CS4330 HW6 Solution
CS4330 HW6 Solution
CS4330 HW6 Solution
Problem 3.8b)
1. Scan the tape and mark the first 1 that hasn’t been marked. If no unmarked 1’s are found, go to stage 5.
Else move head back to start of tape.
2. Scan the tape until an unmarked 0 is found and mark it. If no 0s are found then reject.
3. Scan the tape once more until an unmarked 0 is found and mark it. If no 0s are found then reject.
4. Move the head back to the start of the tape and go to stage 1.
5. Move the head back to the start of the tape. Scan tape for unmarked 0s.

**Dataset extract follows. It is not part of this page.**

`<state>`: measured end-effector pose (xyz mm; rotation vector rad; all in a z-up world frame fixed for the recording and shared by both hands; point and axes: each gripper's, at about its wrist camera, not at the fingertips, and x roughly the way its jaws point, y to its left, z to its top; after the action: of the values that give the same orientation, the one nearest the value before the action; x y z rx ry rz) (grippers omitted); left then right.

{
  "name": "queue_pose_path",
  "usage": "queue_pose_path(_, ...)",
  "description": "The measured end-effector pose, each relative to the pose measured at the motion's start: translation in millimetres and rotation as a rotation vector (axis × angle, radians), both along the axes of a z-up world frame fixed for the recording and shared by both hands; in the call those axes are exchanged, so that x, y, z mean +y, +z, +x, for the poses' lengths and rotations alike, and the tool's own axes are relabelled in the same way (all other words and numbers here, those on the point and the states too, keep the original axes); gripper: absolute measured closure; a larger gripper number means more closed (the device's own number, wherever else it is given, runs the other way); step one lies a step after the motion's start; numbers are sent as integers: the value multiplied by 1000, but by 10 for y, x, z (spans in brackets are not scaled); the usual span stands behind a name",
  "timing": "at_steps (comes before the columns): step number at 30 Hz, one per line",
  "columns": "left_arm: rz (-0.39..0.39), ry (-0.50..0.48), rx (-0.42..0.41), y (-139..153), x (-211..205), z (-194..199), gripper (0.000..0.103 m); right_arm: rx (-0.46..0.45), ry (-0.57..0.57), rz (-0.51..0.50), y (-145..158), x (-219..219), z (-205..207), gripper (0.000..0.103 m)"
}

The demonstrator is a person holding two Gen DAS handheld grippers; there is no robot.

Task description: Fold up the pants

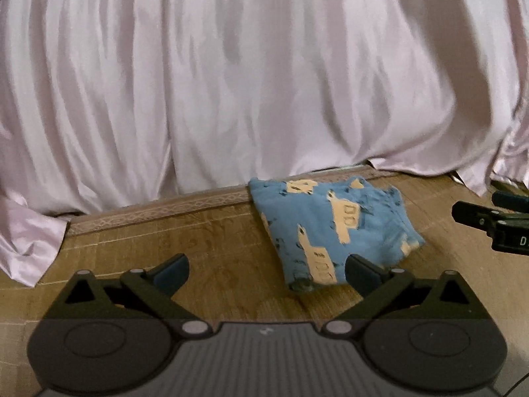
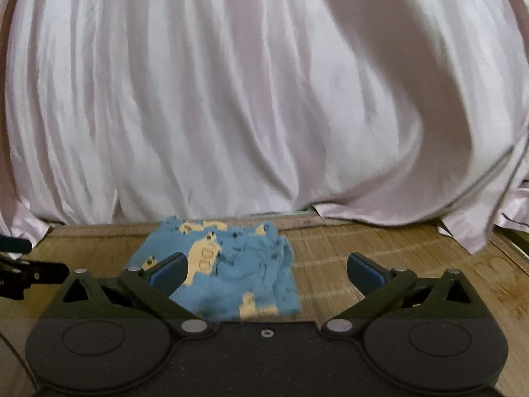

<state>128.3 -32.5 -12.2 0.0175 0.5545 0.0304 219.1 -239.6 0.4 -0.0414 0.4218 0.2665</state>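
While both tools hover above the woven straw-coloured bamboo mat, the left gripper stands released, its dark fingers with blue rubber pads spread wide and holding nothing. Its right pad edge overlaps the near corner of the folded blue pants with cream vehicle prints, a soft, rumpled, roughly rectangular bundle lying flat on the mat. The right gripper is likewise released and empty; the pants lie between and just beyond its fingers, toward the left one. Bare mat extends to the left of the bundle in the left wrist view and to its right in the right wrist view. Behind, a patterned mat border meets a glossy, pleated pale pink satin curtain.
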Motion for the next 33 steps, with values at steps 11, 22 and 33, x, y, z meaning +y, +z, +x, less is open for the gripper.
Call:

If none are found then accept.
Else reject.
Problem 3.8c)
1. Scan the tape and mark the first 1 that has not been marked. If no unmarked 1’s are found, go to stage 5.
Else move the head back to the start of the tape.
2. Scan the tape until an unmarked 0 is found and mark it. If no 0s are found then accept.
3. Scan the tape once again until an unmarked 0 is found and mark it. If no 0s are found, accept.
4. Move the head back to the start of the tape and go to stage 1.
5. Move the head back to the start of the tape. Scan the tape to see if any unmarked 0s are found.
If none are found, reject. Else accept.
Else reject.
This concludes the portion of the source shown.